Le théâtre est la plus simple des choses : trois planches suffisent à accueillir Antigone, Scapin ou Doña Prouhèze. C'est une expérience commune du théâtre et, depuis trente ans, Peter Brook se charge à grand fracas de nous démontrer à chacun de ses spectacles qu'il est lui aussi capable de tout faire avec rien et que, pour cette raison (entre beaucoup d'autres), nous devons le vénérer. Mais, même chez Peter Brook, ce rien, cette simplicité, sont d'une complexité extraordinaire. Pour nous montrer un homme seul et nu sur les planches, à quels savants artifices peuvent atteindre la construction de l'espace et les jeux de la lumière ! Cela peut entraîner dans l'esprit du spectateur un malaise ou même un déchirement, entre l'évidence de la simplicité et la conscience d'une invisible complexité.

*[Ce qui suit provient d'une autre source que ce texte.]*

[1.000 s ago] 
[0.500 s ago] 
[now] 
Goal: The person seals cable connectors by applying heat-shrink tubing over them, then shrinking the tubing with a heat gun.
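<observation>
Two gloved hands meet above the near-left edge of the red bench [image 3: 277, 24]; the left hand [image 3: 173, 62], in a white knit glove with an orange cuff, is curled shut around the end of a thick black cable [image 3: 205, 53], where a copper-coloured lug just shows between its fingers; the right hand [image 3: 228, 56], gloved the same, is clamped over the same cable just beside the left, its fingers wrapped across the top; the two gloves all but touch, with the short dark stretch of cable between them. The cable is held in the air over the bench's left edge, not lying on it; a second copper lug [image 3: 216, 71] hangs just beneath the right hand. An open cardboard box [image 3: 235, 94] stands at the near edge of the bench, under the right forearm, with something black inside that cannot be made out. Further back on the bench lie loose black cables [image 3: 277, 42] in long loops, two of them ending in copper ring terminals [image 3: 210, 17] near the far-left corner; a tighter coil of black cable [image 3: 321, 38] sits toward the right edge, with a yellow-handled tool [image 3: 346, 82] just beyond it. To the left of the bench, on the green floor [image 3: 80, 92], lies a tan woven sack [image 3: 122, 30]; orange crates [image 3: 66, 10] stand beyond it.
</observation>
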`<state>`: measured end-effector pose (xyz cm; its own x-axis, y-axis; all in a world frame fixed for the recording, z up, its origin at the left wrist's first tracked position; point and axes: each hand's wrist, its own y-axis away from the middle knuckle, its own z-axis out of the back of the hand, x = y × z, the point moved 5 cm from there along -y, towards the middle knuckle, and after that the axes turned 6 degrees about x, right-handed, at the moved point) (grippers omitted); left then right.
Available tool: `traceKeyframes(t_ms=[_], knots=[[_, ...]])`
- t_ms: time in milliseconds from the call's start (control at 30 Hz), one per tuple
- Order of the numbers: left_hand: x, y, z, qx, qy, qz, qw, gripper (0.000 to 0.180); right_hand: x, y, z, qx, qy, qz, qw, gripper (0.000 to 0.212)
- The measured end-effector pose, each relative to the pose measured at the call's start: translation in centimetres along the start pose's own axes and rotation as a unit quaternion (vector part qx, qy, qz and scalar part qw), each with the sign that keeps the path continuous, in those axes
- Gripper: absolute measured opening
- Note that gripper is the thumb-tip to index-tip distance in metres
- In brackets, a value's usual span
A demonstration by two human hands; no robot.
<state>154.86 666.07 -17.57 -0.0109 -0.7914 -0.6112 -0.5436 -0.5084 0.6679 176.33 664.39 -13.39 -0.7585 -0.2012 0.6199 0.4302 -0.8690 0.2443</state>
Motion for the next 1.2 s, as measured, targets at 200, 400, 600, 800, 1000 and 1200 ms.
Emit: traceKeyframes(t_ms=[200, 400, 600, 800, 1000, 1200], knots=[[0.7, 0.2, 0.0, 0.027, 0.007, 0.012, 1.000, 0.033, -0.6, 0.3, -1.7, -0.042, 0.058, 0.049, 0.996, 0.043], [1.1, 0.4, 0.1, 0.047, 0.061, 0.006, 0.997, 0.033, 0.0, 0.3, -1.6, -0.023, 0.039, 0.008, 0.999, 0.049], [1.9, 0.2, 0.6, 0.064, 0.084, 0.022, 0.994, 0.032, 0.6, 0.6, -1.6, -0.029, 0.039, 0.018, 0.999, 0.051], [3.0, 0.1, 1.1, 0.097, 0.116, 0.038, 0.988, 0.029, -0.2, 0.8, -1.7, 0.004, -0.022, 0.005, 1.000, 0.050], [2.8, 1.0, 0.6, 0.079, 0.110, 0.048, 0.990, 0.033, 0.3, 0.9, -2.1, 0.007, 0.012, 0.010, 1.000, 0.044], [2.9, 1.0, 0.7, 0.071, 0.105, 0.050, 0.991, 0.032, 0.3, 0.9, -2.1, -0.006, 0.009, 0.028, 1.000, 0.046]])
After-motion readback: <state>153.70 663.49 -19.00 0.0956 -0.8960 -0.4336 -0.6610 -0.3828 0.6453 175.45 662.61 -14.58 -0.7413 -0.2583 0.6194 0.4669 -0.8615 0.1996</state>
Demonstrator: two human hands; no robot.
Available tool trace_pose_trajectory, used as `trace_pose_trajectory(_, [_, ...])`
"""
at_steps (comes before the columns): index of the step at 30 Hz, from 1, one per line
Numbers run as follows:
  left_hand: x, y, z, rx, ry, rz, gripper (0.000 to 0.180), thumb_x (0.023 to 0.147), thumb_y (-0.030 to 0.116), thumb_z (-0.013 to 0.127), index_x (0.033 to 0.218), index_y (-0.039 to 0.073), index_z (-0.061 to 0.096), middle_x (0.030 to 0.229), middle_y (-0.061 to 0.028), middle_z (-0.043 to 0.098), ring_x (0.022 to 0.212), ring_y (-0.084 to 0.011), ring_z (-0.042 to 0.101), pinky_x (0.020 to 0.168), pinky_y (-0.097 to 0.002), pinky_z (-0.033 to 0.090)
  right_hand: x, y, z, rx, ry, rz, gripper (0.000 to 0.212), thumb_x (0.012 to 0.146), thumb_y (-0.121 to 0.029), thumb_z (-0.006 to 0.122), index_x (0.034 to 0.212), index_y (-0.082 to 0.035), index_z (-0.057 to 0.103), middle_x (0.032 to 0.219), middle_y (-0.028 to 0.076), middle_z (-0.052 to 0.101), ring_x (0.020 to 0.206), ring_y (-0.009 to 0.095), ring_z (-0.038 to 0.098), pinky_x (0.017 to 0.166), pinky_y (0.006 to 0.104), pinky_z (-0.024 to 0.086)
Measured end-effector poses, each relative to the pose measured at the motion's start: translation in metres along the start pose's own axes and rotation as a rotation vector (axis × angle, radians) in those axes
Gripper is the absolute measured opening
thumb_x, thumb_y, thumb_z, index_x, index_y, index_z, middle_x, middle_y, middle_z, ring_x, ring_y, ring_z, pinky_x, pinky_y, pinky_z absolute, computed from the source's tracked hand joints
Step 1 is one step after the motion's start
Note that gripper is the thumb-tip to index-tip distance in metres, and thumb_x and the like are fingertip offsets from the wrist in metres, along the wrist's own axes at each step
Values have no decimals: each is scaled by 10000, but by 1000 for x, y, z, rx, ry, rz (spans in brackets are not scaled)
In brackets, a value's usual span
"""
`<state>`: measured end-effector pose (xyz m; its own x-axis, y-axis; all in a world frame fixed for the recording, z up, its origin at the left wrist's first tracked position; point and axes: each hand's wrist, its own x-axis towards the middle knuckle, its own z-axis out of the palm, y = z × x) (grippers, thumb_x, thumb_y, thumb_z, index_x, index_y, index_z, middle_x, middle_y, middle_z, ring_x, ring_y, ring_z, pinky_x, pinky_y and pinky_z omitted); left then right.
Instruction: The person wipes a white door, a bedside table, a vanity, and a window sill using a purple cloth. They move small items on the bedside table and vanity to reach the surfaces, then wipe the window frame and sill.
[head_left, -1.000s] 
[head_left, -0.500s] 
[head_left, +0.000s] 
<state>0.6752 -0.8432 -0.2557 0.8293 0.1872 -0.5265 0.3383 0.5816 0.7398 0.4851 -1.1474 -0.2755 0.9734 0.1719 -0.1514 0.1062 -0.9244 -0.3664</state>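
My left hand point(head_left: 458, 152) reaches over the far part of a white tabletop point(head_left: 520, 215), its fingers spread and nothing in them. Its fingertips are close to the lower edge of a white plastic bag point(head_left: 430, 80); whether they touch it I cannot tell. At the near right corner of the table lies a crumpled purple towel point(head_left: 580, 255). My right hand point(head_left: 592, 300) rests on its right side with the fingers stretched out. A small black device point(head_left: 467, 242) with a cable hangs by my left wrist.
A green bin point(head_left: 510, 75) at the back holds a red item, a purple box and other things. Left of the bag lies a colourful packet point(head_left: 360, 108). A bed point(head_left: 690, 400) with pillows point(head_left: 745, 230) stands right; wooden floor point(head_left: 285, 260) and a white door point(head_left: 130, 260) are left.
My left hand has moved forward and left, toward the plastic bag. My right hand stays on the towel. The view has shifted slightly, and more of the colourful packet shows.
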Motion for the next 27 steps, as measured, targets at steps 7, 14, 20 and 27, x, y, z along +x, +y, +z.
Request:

Une magnifique démonstration de ce constat nous était fournie dans l'été d'Avignon, par le spectacle de Denis Marleau, directeur du Théâtre Ubu de Montréal. Cet homme de théâtre, dont le travail considérable commence à être bien connu en France, s'est fait remarquer davantage par le choix d'un répertoire que par une esthétique propre. Il s'intéresse à des textes littéraires qu'unit un rapport parfois secret, de Wedekind à Thomas Bernhard, de Kurt Schwitters à Picasso, de Jarry à Beckett : toujours, c'est d'une langue éprouvée qu'il s'agit, et de corps mis en péril.